CARL WILLIAM BECKER, Complainant
REISINGER HEATING INC, Respondent
An administrative law judge (ALJ) for the Equal Rights Division of the Department of Workforce Development issued a decision in this matter. A timely petition for review was filed.
The commission has considered the petition and the positions of the parties, and it has reviewed the evidence submitted to the ALJ. Based on its review, the commission agrees with the decision of the ALJ, and it adopts the findings and conclusion in that decision as its own.
The decision of the administrative law judge (copy attached) is affirmed.
Dated and mailed July 23, 2007
beckeca . rsd : 115 : 9
/s/ James T. Flynn, Chairman
/s/ Robert Glaser, Commissioner
/s/ Ann L. Crump, Commissioner
However, as argued by Reisinger, Becker's charge of discrimination was not timely filed as to this allegation. Given the September 23, 2005, date of filing, the actionable period would have commenced on November 27, 2004. Even if the continuing violation doctrine applied, the record would have to show that at least one sales referral diversion occurred during the actionable period. However, the final sales referral referenced in the record occurred on Friday, November 26, 2004. Not only was this referral outside the actionable period, but it also was a referral to Becker, not to Easley or Waraxa.

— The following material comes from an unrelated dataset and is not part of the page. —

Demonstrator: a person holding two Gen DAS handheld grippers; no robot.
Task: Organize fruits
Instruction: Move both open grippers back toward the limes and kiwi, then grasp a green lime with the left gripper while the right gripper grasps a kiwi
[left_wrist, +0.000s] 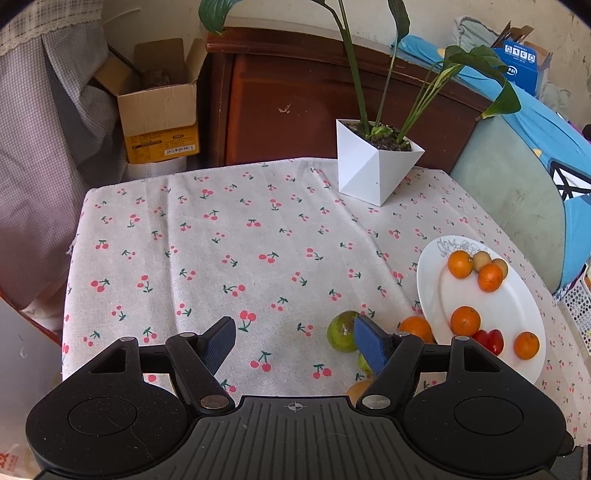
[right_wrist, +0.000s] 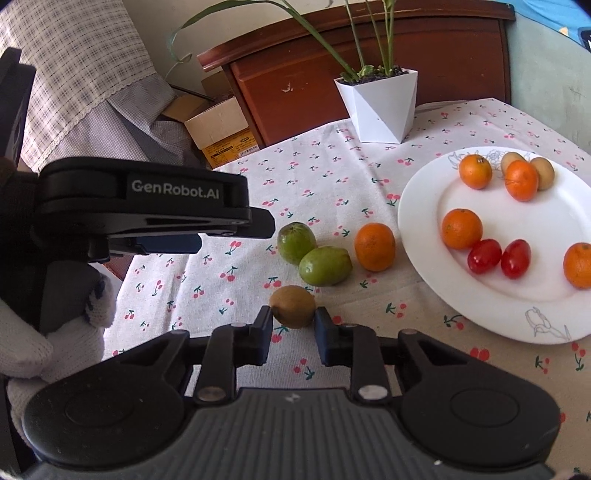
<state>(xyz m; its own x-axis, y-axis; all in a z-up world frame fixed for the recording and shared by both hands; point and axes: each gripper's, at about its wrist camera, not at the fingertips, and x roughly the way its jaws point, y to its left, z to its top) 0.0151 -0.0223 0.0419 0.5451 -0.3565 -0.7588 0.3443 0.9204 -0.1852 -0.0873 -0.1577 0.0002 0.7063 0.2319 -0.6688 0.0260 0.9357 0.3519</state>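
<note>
Our right gripper (right_wrist: 293, 334) sits low over the cherry-print tablecloth (right_wrist: 332, 177), and the brown kiwi (right_wrist: 292, 306) lies directly ahead of it, between the 2 fingertips. The kiwi's long axis runs roughly across the gap, left to right, so we are taking it end to end. The fingers are drawn in to about the kiwi's length; each pad looks to be at or touching an end, though we cannot tell whether the fruit is truly pinched or lifted. It seems to rest on the cloth.

Just beyond it lie 2 green fruits (right_wrist: 314, 254) touching each other, then a loose orange (right_wrist: 375, 246) beside the white plate (right_wrist: 417, 221), which lies to the right and holds 4 oranges, 2 cherry tomatoes and 2 small brown fruits.

Our left gripper (left_wrist: 295, 343) hovers spread wide, holding nothing, near the green fruits. The right one is clearly nearer the kiwi.
</note>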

Moreover, even if sales referral diversions to Easley and to Waraxa had occurred during the actionable period, Becker failed to show that they could have been motivated by age. The record shows that Easley was in the protected age group at the time and, in fact, was only approximately five years younger than Becker, and Waraxa's age is not a matter of record.
Becker also alleges that his termination was motivated by age discrimination. The commission agrees with the ALJ's analysis of this issue.

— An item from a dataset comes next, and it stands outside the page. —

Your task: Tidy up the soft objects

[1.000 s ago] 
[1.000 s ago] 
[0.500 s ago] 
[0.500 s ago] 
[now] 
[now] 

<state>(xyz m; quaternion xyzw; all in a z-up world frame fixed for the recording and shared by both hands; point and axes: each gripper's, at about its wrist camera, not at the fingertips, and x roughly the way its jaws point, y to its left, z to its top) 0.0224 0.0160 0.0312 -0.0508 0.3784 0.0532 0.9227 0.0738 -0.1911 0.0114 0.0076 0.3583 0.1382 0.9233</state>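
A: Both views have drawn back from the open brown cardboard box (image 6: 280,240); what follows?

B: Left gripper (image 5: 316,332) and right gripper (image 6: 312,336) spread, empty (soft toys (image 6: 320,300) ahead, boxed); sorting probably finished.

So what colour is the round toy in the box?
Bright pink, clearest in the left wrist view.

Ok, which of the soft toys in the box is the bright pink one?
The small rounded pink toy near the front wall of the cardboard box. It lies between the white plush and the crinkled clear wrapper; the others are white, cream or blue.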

In his effort to prove that he was replaced by a younger person, in his appeal to the commission, Becker offers for the first time the birth date of Tony Johnson. However, the commission is limited to the evidence of record in deciding this matter. See, Valdes v. Harley-Davidson Motor Co., Inc., ERD Case No. CR200203820 (LIRC Oct. 27, 2006). In order to justify further hearing to permit additional evidence to be offered, the evidence sought to be offered must not have been reasonably discoverable at the time of hearing. Whipp v. DePaul Rehabilitation Hospital, ERD Case No. 8651101 (LIRC Feb. 24, 1998); Tate v. Rouse-Milwaukee, Inc., ERD Case No. 9151019 (LIRC May 16, 1995). Since the birth date of Tony Johnson was discoverable at the time of hearing with the exercise of reasonable diligence, further hearing is not merited here.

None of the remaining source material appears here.